■ EXERCISE ■
Send back all of the records, each one exactly as written.

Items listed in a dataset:
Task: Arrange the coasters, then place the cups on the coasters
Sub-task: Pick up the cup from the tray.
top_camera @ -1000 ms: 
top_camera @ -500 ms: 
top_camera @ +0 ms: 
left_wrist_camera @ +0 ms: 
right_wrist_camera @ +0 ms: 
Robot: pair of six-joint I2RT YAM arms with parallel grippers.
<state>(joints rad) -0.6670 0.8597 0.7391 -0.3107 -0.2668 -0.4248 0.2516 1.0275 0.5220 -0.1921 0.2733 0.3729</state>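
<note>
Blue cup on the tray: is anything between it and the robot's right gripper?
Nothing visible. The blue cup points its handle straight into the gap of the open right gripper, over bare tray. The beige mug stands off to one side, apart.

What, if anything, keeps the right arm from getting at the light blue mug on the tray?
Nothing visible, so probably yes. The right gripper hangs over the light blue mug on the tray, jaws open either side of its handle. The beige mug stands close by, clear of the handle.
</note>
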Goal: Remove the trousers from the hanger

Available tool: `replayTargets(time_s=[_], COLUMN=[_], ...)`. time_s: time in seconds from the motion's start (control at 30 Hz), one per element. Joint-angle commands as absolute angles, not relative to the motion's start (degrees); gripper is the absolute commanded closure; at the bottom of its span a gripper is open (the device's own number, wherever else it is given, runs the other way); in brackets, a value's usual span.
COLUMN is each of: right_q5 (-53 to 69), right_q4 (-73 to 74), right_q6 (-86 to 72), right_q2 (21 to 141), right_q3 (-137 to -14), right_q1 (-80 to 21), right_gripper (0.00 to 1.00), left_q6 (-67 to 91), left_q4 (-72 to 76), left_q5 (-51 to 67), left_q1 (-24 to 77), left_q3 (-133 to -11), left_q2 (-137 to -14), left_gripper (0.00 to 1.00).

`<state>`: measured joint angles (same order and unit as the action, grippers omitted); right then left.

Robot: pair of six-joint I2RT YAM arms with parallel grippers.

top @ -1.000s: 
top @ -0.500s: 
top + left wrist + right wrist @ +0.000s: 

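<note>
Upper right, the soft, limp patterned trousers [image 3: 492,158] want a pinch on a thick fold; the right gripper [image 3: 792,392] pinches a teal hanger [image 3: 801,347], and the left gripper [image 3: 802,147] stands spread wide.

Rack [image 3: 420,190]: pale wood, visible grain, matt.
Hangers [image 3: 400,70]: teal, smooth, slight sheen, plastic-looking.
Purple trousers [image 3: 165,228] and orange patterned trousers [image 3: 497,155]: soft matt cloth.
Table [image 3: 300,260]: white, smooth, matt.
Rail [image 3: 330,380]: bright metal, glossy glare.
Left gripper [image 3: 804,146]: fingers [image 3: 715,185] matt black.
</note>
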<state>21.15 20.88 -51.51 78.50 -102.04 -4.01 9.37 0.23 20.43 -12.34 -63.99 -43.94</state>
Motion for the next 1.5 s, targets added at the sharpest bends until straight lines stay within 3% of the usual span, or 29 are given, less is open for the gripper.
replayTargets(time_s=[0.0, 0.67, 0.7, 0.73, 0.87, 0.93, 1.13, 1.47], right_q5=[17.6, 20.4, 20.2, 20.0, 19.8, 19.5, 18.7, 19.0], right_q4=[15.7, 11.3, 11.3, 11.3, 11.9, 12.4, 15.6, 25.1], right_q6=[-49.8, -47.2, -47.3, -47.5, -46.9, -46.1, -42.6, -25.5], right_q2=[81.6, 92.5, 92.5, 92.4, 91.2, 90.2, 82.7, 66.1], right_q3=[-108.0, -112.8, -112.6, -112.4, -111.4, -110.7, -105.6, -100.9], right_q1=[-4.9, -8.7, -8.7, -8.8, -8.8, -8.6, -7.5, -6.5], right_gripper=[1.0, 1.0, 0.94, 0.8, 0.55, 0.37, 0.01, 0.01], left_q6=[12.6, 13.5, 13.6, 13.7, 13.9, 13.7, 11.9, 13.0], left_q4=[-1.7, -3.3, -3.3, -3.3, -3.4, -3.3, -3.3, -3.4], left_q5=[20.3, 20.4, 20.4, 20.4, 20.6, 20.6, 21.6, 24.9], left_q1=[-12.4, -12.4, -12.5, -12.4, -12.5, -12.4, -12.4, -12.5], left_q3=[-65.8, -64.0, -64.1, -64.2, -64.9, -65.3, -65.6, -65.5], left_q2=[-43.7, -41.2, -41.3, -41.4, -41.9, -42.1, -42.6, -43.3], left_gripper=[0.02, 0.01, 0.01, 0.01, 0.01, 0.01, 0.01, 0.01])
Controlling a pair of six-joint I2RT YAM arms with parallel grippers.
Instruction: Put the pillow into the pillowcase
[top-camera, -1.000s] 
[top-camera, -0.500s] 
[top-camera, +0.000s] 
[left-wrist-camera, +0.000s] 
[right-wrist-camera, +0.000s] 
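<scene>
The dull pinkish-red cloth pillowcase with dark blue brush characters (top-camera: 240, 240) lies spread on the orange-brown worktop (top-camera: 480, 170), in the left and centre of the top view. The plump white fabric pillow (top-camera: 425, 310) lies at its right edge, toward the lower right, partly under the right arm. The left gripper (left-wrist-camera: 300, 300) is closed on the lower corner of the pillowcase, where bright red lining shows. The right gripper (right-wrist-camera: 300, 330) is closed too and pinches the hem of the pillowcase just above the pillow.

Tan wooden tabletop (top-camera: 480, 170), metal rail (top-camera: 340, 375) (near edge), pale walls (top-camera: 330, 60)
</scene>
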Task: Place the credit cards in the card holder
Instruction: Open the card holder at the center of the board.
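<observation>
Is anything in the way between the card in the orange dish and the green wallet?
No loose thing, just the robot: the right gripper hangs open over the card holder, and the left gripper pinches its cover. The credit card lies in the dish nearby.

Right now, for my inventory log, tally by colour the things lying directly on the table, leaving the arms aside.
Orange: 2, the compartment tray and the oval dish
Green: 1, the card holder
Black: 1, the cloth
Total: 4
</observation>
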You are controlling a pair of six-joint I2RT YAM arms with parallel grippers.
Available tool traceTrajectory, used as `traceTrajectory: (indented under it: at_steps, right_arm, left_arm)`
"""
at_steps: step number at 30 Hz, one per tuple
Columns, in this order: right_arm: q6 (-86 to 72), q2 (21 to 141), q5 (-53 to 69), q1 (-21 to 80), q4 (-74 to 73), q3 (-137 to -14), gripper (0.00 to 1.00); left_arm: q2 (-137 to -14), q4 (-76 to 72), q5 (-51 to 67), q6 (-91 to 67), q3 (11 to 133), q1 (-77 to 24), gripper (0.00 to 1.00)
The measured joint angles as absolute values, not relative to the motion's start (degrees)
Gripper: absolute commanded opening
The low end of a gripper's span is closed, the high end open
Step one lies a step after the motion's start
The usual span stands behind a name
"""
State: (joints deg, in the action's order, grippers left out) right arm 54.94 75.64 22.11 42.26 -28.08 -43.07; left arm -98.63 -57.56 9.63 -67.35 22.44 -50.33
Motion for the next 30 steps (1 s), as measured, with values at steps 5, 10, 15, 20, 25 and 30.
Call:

■ EXERCISE ANSWER ■
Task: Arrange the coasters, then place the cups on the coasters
Sub-task: Pick up the cup from the tray.
top_camera @ -1000 ms: 
top_camera @ -500 ms: 
top_camera @ +0 ms: 
left_wrist_camera @ +0 ms: 
right_wrist_camera @ +0 ms: 
Robot: pair of six-joint I2RT YAM arms with parallel grippers.
<state>(joints rad) -0.6670 0.8597 0.7391 -0.3107 -0.2668 -0.4248 0.2516 1.0275 0.5220 -0.1921 0.2733 0.3729</state>
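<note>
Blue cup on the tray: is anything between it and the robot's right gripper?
Nothing visible. The blue cup points its handle straight into the gap of the open right gripper, over bare tray. The beige mug stands off to one side, apart.

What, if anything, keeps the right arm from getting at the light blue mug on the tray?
Nothing visible, so probably yes. The right gripper hangs over the light blue mug on the tray, jaws open either side of its handle. The beige mug stands close by, clear of the handle.
</note>
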Goal: Remove the trousers from the hanger

Available tool: `replayTargets(time_s=[_], COLUMN=[_], ...)`. time_s: time in seconds from the motion's start (control at 30 Hz), one per element. Joint-angle commands as absolute angles, not relative to the motion's start (degrees); gripper is the absolute commanded closure; at the bottom of its span a gripper is open (the device's own number, wherever else it is given, runs the other way); in brackets, a value's usual span.
COLUMN is each of: right_q5 (-53 to 69), right_q4 (-73 to 74), right_q6 (-86 to 72), right_q2 (21 to 141), right_q3 (-137 to -14), right_q1 (-80 to 21), right_gripper (0.00 to 1.00), left_q6 (-67 to 91), left_q4 (-72 to 76), left_q5 (-51 to 67), left_q1 (-24 to 77), left_q3 (-133 to -11), left_q2 (-137 to -14), left_gripper (0.00 to 1.00).

`<state>`: measured joint angles (same order and unit as the action, grippers omitted); right then left.

Robot: pair of six-joint I2RT YAM arms with parallel grippers.

top @ -1.000s: 
top @ -0.500s: 
top + left wrist + right wrist @ +0.000s: 

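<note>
Upper right, the soft, limp patterned trousers [image 3: 492,158] want a pinch on a thick fold; the right gripper [image 3: 792,392] pinches a teal hanger [image 3: 801,347], and the left gripper [image 3: 802,147] stands spread wide.

Rack [image 3: 420,190]: pale wood, visible grain, matt.
Hangers [image 3: 400,70]: teal, smooth, slight sheen, plastic-looking.
Purple trousers [image 3: 165,228] and orange patterned trousers [image 3: 497,155]: soft matt cloth.
Table [image 3: 300,260]: white, smooth, matt.
Rail [image 3: 330,380]: bright metal, glossy glare.
Left gripper [image 3: 804,146]: fingers [image 3: 715,185] matt black.
</note>
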<state>21.15 20.88 -51.51 78.50 -102.04 -4.01 9.37 0.23 20.43 -12.34 -63.99 -43.94</state>
Motion for the next 1.5 s, targets added at the sharpest bends until straight lines stay within 3% of the usual span, or 29 are given, less is open for the gripper.
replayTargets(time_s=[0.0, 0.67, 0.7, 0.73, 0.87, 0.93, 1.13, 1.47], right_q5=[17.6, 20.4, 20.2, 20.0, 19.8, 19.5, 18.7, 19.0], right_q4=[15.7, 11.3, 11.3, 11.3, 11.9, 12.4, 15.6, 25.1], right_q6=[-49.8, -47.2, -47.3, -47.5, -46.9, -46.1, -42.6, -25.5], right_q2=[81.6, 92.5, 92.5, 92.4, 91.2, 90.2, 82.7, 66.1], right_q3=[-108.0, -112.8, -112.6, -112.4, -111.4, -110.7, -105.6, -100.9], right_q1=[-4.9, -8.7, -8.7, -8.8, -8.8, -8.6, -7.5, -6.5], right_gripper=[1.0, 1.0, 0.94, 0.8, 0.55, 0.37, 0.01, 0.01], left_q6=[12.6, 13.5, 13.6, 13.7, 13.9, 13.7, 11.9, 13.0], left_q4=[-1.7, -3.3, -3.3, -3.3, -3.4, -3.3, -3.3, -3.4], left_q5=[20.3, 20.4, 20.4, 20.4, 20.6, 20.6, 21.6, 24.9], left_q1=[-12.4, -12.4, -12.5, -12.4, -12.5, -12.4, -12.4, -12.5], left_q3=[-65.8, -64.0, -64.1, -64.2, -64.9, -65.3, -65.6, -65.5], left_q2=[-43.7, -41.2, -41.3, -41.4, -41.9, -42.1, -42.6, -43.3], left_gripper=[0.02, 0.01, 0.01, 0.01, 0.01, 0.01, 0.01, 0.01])
Controlling a pair of six-joint I2RT YAM arms with parallel grippers.
Instruction: Put the pillow into the pillowcase
[top-camera, -1.000s] 
[top-camera, -0.500s] 
[top-camera, +0.000s] 
[left-wrist-camera, +0.000s] 
[right-wrist-camera, +0.000s] 
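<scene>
The dull pinkish-red cloth pillowcase with dark blue brush characters (top-camera: 240, 240) lies spread on the orange-brown worktop (top-camera: 480, 170), in the left and centre of the top view. The plump white fabric pillow (top-camera: 425, 310) lies at its right edge, toward the lower right, partly under the right arm. The left gripper (left-wrist-camera: 300, 300) is closed on the lower corner of the pillowcase, where bright red lining shows. The right gripper (right-wrist-camera: 300, 330) is closed too and pinches the hem of the pillowcase just above the pillow.

Tan wooden tabletop (top-camera: 480, 170), metal rail (top-camera: 340, 375) (near edge), pale walls (top-camera: 330, 60)
</scene>
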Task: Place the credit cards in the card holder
Instruction: Open the card holder at the center of the board.
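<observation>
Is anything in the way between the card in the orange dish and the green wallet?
No loose thing, just the robot: the right gripper hangs open over the card holder, and the left gripper pinches its cover. The credit card lies in the dish nearby.

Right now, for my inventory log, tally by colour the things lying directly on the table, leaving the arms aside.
Orange: 2, the compartment tray and the oval dish
Green: 1, the card holder
Black: 1, the cloth
Total: 4
</observation>
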You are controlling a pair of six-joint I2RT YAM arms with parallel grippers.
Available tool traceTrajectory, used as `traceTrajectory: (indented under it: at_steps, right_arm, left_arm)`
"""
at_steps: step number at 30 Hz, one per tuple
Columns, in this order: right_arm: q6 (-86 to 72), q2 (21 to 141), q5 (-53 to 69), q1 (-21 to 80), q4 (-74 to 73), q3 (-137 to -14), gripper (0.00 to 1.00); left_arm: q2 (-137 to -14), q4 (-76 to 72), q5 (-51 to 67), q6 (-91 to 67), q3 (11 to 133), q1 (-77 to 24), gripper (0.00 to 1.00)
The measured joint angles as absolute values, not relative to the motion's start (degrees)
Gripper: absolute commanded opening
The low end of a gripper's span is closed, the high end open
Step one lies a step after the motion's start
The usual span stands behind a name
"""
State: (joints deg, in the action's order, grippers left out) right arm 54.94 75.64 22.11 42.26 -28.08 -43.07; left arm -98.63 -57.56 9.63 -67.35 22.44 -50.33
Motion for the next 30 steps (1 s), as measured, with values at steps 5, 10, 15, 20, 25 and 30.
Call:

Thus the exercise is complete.